Araştırmacılar daha sonra mikrogliayı incelemeye başladılar ve bunların kemoterapi tedavisini takiben en az 6 ay boyunca anormal derecede aktif olduklarını, böylece astrositlerin normal işleyişine müdahale ettiklerini ve nöronların sağlıklı beslenmesini bozduklarını buldular.

Bununla birlikte, araştırmacılar deney farelerine, mikrogliayı seçici olarak tüketen bir ilaç verdiğinde, bu, oligodendrosit öncü hücrelerinin normal olgunlaşma sürecine devam etmesine izin verdi; astrosit bozulmasını durdurdu ve normal miyelin kalınlığını yeniledi.

Ayrıca, bu yaklaşım, yeni ilacı alan farelerde çok sayıda bilişsel bozukluk semptomunu tersine çevirdi.
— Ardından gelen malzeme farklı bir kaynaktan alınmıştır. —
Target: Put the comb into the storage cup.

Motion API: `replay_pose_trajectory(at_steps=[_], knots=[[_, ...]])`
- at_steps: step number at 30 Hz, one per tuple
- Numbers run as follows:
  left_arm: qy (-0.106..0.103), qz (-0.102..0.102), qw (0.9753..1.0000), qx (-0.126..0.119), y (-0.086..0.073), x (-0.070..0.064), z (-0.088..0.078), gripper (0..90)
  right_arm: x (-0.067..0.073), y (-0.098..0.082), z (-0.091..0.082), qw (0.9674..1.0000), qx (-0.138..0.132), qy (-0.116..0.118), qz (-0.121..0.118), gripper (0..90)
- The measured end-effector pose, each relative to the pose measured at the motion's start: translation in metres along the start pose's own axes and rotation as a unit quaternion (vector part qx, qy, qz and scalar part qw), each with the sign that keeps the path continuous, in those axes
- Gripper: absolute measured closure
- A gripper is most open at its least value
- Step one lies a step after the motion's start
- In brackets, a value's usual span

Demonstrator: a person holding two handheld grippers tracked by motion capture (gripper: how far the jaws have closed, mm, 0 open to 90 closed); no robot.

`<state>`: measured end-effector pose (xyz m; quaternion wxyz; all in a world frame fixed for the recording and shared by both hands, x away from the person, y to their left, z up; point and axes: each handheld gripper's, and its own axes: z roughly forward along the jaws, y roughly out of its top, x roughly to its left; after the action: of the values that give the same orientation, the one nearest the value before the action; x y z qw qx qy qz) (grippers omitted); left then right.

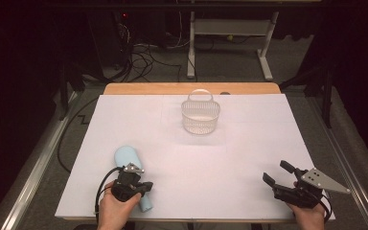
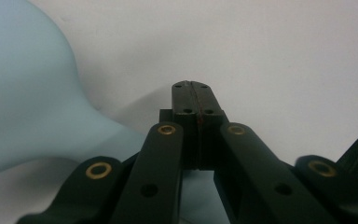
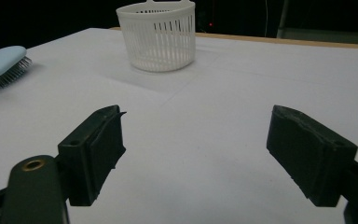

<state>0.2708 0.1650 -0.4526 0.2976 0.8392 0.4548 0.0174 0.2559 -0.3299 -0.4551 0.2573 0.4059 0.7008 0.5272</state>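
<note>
Across the whole work area lies the table [image 1: 249, 158], covered by a white sheet, with a strip of bare wood showing along its far edge. Toward the far middle of it stands a white slotted basket [image 1: 201, 116] with an upright loop handle, well apart from everything else. At the near left lies a pale blue hairbrush [image 1: 128, 160], its broad oval head pointing away from the person and its handle running back toward the near edge; the right gripper view shows its bristles [image 3: 4, 74] facing down against the sheet. Over the brush's handle hover the left tongs [image 1: 145, 187], held in the person's left hand [image 1: 114, 211]; their jaws are pressed fully together with nothing between them, and in the left gripper view the brush's blue body swells just to one side of the closed tips, whether touching them cannot be told. At the near right corner sit the right tongs [image 1: 277, 173], in the right hand [image 1: 310, 215], jaws spread wide and empty, aimed toward the basket.
</note>
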Motion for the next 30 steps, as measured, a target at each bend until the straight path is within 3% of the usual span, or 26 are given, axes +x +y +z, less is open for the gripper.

Dr. Monje, "Bu hastalığın biyolojisi, hücreler arası çapraz karışmanın ne kadar önemli olduğunun gerçekten altını çiziyor," diyor ve ekliyor: "Bu patofizyolojide her büyük nöral hücre tipi etkileniyor."

“Kanser terapisinden sonra bilişsel işlev bozukluğuna katkıda bulunan hücresel ve moleküler mekanizmaları anlarsak, bu etkili tedavi için stratejiler geliştirmemize yardımcı olacaktır. Bu heyecan verici bir an, ”diye bitirdi.